> **MATERIAL FOR THE TASK**:
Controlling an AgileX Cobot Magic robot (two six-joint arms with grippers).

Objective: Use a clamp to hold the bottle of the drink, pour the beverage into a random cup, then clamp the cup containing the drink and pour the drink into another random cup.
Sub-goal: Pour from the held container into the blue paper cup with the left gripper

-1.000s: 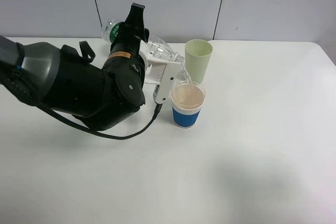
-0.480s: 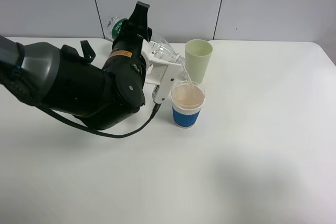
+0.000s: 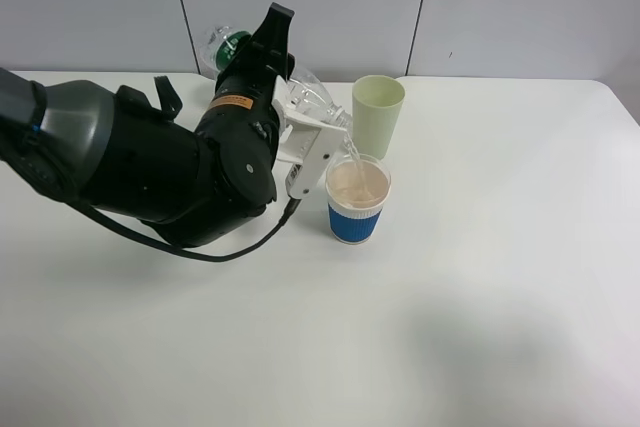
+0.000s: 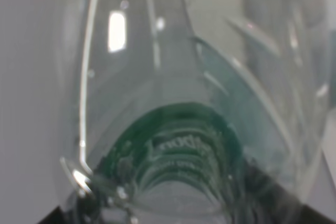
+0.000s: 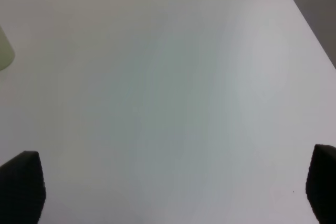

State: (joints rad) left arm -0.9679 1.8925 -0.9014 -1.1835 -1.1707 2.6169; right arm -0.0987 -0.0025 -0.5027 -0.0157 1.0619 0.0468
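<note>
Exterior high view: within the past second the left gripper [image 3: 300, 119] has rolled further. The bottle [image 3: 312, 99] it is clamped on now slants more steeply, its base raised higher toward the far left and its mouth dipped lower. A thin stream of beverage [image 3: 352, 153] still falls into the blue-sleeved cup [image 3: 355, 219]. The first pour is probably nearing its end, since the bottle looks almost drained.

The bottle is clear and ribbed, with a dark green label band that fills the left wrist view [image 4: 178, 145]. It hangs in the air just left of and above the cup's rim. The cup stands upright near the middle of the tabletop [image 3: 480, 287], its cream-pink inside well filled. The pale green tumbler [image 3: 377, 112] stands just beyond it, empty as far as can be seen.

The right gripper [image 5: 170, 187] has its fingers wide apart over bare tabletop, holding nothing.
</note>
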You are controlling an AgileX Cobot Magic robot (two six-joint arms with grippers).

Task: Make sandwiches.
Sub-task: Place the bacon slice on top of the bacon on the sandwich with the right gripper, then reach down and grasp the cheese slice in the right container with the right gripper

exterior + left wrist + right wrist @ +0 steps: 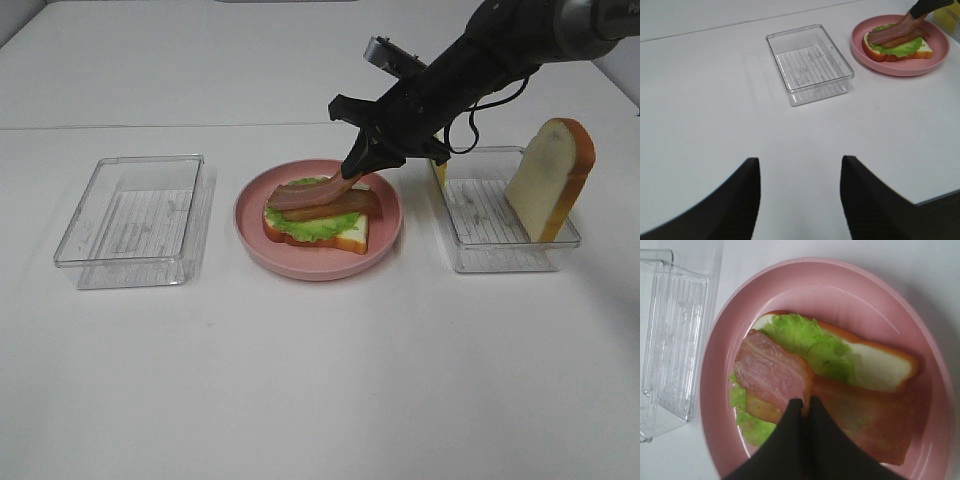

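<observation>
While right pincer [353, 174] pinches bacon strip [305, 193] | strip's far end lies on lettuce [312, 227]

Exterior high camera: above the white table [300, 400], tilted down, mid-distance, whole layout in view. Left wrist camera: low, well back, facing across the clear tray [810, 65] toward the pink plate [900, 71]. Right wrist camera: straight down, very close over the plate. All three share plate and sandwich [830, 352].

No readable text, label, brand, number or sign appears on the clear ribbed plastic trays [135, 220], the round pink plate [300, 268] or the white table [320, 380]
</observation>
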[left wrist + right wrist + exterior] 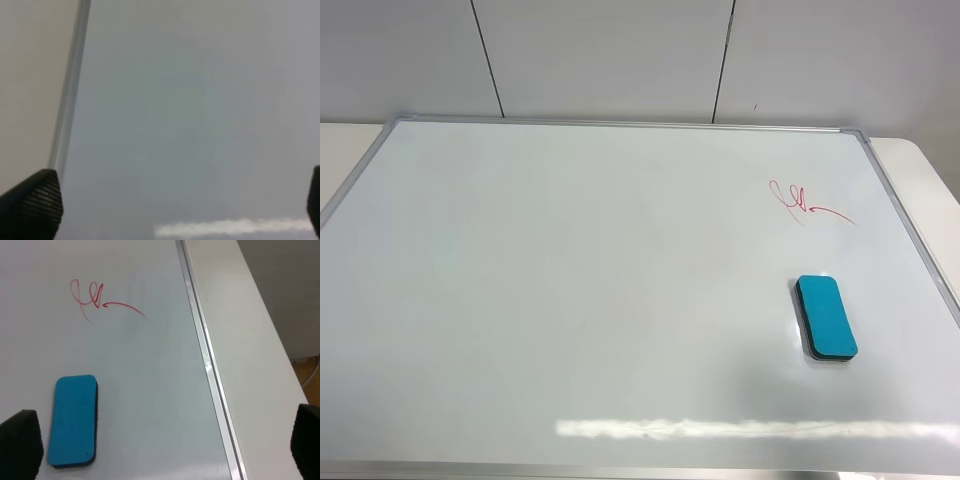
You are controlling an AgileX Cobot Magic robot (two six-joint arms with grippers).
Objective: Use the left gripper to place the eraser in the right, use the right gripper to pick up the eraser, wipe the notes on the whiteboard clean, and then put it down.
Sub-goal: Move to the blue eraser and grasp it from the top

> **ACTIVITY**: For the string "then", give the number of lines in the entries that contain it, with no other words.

> **RESPONSE TO THIS TASK**: 3